Enquanto o casal se afastava, recebendo tapinhas nas costas de seus apoiadores, Sofia se sentiu observada. Ricardo, o assistente de Marcos Varela, aproximou-se dela.
"Senhorita Sofia, o que você fez foi... incrivelmente corajoso. E arriscado", disse ele, a admiração misturada com preocupação.
"Foi necessário", respondeu Sofia. "Podemos ir ver o Sr. Varela agora?"
Ricardo assentiu. "Sim, claro. Ele está esperando."
Eles saíram da festa e foram para o hospital mais exclusivo da cidade. No quarto, Marcos Varela estava deitado em uma cama, pálido e imóvel. Monitores apitavam ritmicamente ao seu lado. Ele estava em coma desde o acidente, meses atrás.
A família de Marcos, um casal de idosos com rostos gentis e cansados, recebeu Sofia com uma mistura de desespero e esperança.
"Os médicos disseram que não há nada a fazer", disse a mãe de Marcos, com a voz embargada. "Mas nós nos recusamos a desistir."
Sofia se aproximou da cama. Ela olhou para o rosto de Marcos. Mesmo em coma, havia uma força em suas feições. Ela sentiu uma estranha conexão com ele, uma familiaridade que não conseguiu explicar.
Ela fechou os olhos, concentrando-se. Ela não precisava cantar em voz alta no início. Seu dom era mais sutil. Era uma ressonância, uma vibração que ela podia projetar. Ela começou a cantarolar suavemente, uma melodia antiga e simples, uma canção de ninar que sua avó costumava cantar.
A melodia encheu o quarto, não com som, mas com uma sensação de paz e calor.
Ela colocou a mão suavemente na testa de Marcos. A pele dele estava fria.
Ela se concentrou, derramando sua energia, sua essência, na melodia. Ela não estava tentando forçar uma cura, mas sim despertar a alma adormecida dele, chamando-a de volta para casa.
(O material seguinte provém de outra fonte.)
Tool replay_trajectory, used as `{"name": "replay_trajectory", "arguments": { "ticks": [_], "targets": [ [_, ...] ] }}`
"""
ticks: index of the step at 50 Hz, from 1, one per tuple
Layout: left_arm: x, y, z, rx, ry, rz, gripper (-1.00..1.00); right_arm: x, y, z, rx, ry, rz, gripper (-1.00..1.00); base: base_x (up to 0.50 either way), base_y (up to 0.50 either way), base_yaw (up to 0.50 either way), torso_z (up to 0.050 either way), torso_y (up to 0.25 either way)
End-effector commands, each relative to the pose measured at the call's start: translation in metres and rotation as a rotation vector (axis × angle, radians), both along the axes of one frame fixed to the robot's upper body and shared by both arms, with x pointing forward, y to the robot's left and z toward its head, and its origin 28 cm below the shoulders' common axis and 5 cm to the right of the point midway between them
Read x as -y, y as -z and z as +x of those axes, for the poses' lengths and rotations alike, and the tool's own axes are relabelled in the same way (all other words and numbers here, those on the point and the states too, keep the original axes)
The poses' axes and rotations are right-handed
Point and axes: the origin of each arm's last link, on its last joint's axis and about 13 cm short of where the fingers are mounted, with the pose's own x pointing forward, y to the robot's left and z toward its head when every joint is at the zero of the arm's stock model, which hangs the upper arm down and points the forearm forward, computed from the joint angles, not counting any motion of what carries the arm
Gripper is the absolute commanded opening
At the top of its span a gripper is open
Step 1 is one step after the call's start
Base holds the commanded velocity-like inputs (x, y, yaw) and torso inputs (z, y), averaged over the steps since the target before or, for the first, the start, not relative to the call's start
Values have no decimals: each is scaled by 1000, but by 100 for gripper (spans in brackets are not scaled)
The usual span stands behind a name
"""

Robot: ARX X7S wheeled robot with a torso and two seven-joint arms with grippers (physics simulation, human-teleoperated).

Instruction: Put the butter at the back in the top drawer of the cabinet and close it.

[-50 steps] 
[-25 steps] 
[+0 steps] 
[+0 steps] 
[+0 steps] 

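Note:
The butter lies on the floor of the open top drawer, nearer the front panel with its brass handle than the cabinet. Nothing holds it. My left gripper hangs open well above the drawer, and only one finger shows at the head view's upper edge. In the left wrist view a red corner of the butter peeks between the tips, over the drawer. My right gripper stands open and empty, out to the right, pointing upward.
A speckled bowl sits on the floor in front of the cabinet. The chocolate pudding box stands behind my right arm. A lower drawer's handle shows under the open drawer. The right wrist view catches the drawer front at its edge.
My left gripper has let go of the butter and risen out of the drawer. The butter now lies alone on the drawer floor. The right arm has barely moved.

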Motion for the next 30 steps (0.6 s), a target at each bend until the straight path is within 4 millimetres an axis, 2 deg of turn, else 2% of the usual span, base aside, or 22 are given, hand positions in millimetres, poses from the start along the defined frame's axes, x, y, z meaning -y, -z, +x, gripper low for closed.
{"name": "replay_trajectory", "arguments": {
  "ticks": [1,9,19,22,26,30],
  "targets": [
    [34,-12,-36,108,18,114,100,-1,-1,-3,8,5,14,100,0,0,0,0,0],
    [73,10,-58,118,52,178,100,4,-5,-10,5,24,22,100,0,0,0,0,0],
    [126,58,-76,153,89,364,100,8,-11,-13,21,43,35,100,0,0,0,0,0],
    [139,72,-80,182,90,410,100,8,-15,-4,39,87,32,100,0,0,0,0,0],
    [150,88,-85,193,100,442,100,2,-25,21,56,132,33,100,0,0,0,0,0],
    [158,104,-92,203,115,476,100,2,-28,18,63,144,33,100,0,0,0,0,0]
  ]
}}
Os pais de Marcos observavam, maravilhados. O bipe rítmico do monitor cardíaco, que fora estável e monótono por meses, de repente vacilou, acelerando por um instante antes de se estabelecer em um novo ritmo, um pouco mais forte, mais vivo.
Foi uma mudança minúscula, quase imperceptível para um leigo. Mas para os pais que observavam aquele monitor dia e noite, foi um milagre.
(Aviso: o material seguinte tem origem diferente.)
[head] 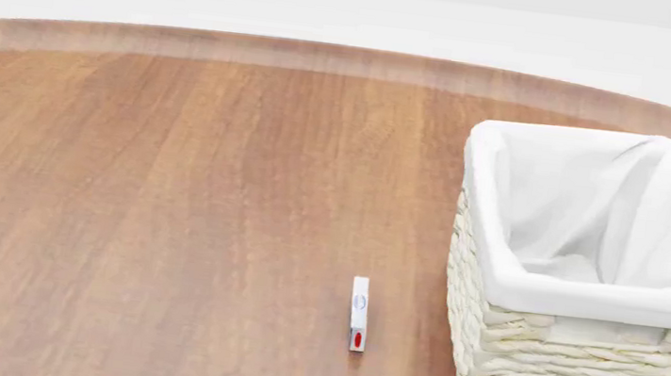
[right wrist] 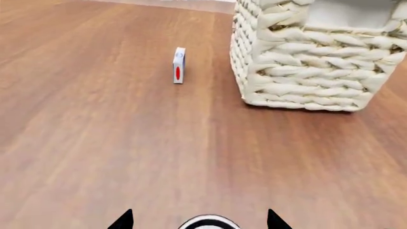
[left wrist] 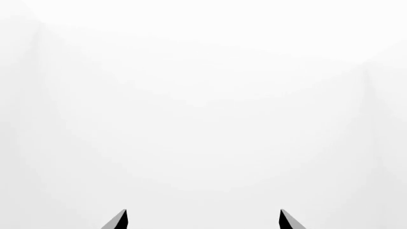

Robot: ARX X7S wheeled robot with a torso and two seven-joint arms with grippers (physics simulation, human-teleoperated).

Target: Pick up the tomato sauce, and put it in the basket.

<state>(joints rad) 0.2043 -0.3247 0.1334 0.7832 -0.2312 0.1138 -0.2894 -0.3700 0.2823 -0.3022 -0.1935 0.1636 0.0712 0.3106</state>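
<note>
Right wrist view shows a round pale rim, likely the tomato sauce (right wrist: 210,224), between the right gripper's (right wrist: 199,217) spread, released tips, with the basket (right wrist: 305,62) ahead to its right: centre and clench squarely before lifting; the left gripper (left wrist: 203,219) is released too.

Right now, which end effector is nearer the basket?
Right, probably: the right end effector faces the basket nearby; the left end effector sees only white.

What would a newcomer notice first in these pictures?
The eye goes first to the large cream wicker basket with its white cloth lining, standing at the right of the wooden table. Next comes a small thin white box with a red mark, upright just left of the basket, apart from it.
</note>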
Lágrimas de gratidão encheram os olhos da mãe de Marcos.
"Obrigada", ela sussurrou, apertando a mão de Sofia. "Obrigada. Faremos tudo o que você pedir. Você tem todo o nosso apoio."
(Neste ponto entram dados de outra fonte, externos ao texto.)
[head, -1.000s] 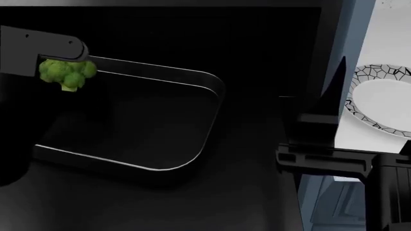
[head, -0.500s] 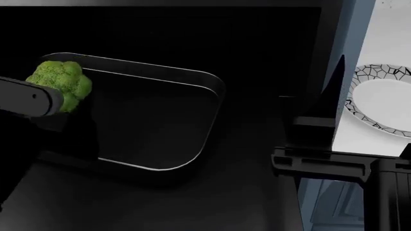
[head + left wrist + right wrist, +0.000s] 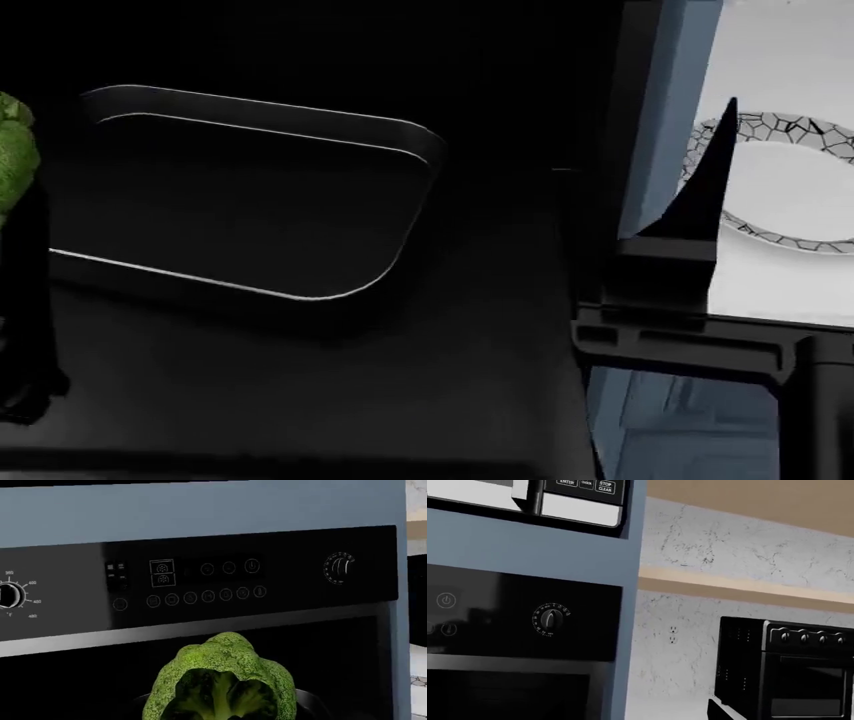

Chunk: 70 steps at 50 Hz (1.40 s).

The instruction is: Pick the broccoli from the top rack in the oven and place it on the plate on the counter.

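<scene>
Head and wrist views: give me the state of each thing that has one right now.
broccoli: off the tray, close before the left wrist camera
top rack: bare, nothing on it
oven: open, cavity dark
plate: empty, on the counter
left and right jaws: not visible

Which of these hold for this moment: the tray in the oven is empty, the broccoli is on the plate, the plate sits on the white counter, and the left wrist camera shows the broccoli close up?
1. The top rack holds nothing. True.
2. The broccoli lies on the plate. False: the plate is bare, and the broccoli shows at the head view's far left edge, off the rack.
3. The plate sits on the counter. True.
4. The left wrist view shows the broccoli close up before the oven controls. True.
5. The plate is inside the oven. False: it is outside, beyond the blue-grey side panel.
</scene>
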Motion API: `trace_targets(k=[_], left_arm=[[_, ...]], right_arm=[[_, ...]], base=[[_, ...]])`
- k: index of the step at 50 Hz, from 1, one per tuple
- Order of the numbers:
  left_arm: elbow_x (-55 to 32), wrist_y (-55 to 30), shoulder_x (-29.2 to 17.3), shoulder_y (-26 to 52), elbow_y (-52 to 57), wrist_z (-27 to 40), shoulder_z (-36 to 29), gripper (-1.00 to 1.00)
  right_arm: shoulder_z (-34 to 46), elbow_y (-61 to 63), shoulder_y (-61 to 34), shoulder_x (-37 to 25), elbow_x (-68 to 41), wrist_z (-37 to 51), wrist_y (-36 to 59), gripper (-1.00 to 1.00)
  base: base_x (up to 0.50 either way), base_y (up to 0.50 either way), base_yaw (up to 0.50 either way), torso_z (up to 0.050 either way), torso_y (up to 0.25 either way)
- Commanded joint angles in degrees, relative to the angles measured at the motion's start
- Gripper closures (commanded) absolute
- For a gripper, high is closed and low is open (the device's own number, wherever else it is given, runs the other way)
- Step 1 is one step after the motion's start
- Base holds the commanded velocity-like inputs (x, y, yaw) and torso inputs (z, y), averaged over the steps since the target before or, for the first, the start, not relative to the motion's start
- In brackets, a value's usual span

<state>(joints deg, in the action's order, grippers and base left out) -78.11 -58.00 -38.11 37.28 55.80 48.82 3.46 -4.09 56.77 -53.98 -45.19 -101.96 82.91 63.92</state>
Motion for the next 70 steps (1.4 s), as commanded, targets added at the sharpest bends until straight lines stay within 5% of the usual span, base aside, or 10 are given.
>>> trace_targets(k=[1,15,30,51,63,70], left_arm=[[-9.0,4.3,-3.0,1.7,2.0,7.9,4.9,1.00],[-9.8,1.9,-2.1,11.2,-3.9,13.5,-0.5,1.00],[-20.4,1.4,-4.9,22.0,-3.6,23.6,-4.3,1.00],[-17.0,0.9,-4.0,20.3,-2.8,22.2,-4.8,1.00],[-14.6,0.1,-3.3,19.7,-1.7,21.7,-5.9,1.00],[-19.1,0.0,-3.0,25.9,-3.4,25.7,-8.6,1.00]], right_arm=[[1.6,-0.7,-2.0,-1.5,-3.4,3.5,-1.8,-1.00],[2.3,0.0,-2.2,-0.8,-2.6,1.4,-2.3,-1.00],[1.3,0.3,-2.2,-3.0,-4.8,2.2,-4.0,-1.00],[1.8,-0.5,0.4,-0.2,2.3,-3.0,-1.5,-1.00],[6.2,-0.6,-4.0,-0.3,-1.7,2.0,-2.1,-1.00],[7.2,-0.5,-5.5,0.5,-0.9,0.3,-1.3,-1.00]], base=[[-0.47,-0.44,0.00,0.000,0.000],[-0.17,-0.49,0.00,0.000,0.000],[0.00,-0.50,0.00,0.000,0.000],[0.00,-0.50,0.00,0.000,0.000],[0.00,-0.50,0.00,0.000,0.000],[0.00,-0.50,0.00,0.000,0.000]])
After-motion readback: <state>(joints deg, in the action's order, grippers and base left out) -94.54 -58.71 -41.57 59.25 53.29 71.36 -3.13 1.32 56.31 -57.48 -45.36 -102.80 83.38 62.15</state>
Sofia abriu os olhos, sentindo-se um pouco cansada, mas satisfeita. Era um começo.
Ela sabia que a jornada para curar Marcos seria longa e difícil. Mas ao contrário de Pedro, cuja alma era um poço de escuridão e egoísmo, a alma de Marcos estava apenas perdida.
E Sofia era especialista em encontrar o que estava perdido.